> **Raw data**:
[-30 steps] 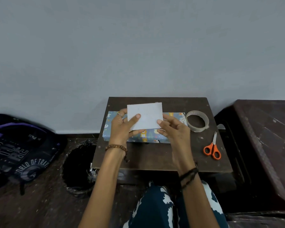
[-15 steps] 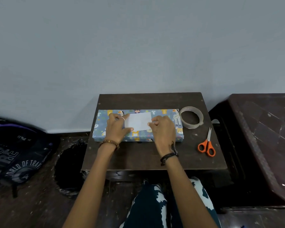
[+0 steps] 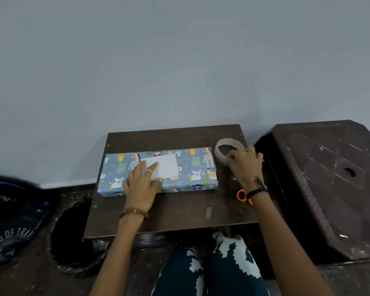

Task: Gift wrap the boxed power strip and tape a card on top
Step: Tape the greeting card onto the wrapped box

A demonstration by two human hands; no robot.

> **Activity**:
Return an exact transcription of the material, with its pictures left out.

> **Task result**:
[-30 steps] 
[-15 steps] 
[+0 steps] 

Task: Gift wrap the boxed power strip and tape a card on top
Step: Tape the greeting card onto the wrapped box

A demonstration by two human hands; no robot.

Nothing remains to be answered in this exercise.